Activity - Only lines with the string "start" are wanted. Pull them out of the data.

### Collected material

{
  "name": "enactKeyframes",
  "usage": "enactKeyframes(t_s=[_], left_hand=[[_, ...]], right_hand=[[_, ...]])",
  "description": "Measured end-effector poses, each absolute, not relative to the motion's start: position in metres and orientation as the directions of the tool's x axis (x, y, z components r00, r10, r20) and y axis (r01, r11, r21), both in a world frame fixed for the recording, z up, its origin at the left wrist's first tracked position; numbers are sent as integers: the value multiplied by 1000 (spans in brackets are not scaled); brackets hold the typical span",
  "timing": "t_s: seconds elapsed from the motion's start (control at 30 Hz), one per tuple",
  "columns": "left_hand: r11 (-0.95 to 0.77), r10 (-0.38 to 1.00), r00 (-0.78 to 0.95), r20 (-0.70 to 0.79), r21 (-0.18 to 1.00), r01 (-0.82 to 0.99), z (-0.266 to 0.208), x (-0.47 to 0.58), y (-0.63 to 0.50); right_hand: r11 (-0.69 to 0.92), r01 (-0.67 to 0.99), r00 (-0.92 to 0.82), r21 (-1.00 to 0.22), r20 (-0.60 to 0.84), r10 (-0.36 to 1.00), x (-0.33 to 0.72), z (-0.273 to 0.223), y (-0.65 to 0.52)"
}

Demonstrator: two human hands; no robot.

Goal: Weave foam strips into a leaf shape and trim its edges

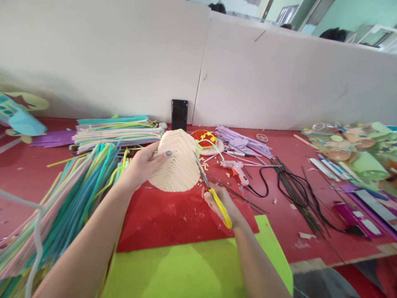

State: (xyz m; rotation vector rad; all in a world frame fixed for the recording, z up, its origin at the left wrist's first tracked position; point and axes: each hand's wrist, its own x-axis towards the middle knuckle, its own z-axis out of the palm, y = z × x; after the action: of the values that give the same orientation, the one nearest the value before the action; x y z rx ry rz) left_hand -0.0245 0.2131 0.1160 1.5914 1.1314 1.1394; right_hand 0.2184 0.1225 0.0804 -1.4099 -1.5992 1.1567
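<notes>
My left hand (pixel 149 162) grips a cream leaf-shaped piece (pixel 178 165) by its left side, thumb laid on the front. Slanted ribs run out from the middle line of this piece. In my right hand (pixel 218 200) is a pair of scissors (pixel 221 207) with yellow handles. Their blades point up and lie along the right edge of the leaf-shaped piece; whether they touch it I cannot tell. Below both hands a red sheet (pixel 173 223) rests over a lime-green sheet (pixel 173 269).
Bundles of coloured pipe cleaners (pixel 83 182) lie on the left. A black phone (pixel 179 114) stands against the white partition (pixel 263 78). Right of my hands are a glue gun (pixel 238 170) with a black cord, purple strips (pixel 245 140), dark thin sticks (pixel 297 198) and a magenta box (pixel 359 219).
</notes>
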Motion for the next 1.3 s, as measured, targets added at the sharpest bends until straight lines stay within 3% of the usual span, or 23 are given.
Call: enactKeyframes(t_s=[0.47,0.8,1.3], left_hand=[[-211,969,176,175,955,211,116,-26,213],[-195,971,171,167,967,164,116,-27,214],[-202,959,249,136,944,261,115,-24,212]], right_hand=[[-86,304,-123,-949,-129,984,216,80,121],[71,354,-145,-932,20,989,219,74,127],[84,327,-234,-941,5,972,222,77,125]])
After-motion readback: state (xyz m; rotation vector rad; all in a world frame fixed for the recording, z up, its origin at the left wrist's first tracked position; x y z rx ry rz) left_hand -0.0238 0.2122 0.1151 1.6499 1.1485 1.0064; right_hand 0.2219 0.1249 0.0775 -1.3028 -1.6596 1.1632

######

Solution to this problem -
  "description": "Measured end-effector poses, each absolute, not relative to the motion's start: position in metres and orientation as the directions of the tool's x axis (x, y, z components r00, r10, r20) and y axis (r01, r11, r21), both in a world frame fixed for the recording, z up, its origin at the left wrist's first tracked position; numbers are sent as integers: the value multiplied by 1000 (spans in brackets are not scaled); brackets hold the typical span",
  "timing": "t_s: seconds elapsed from the motion's start (control at 30 Hz), one per tuple",

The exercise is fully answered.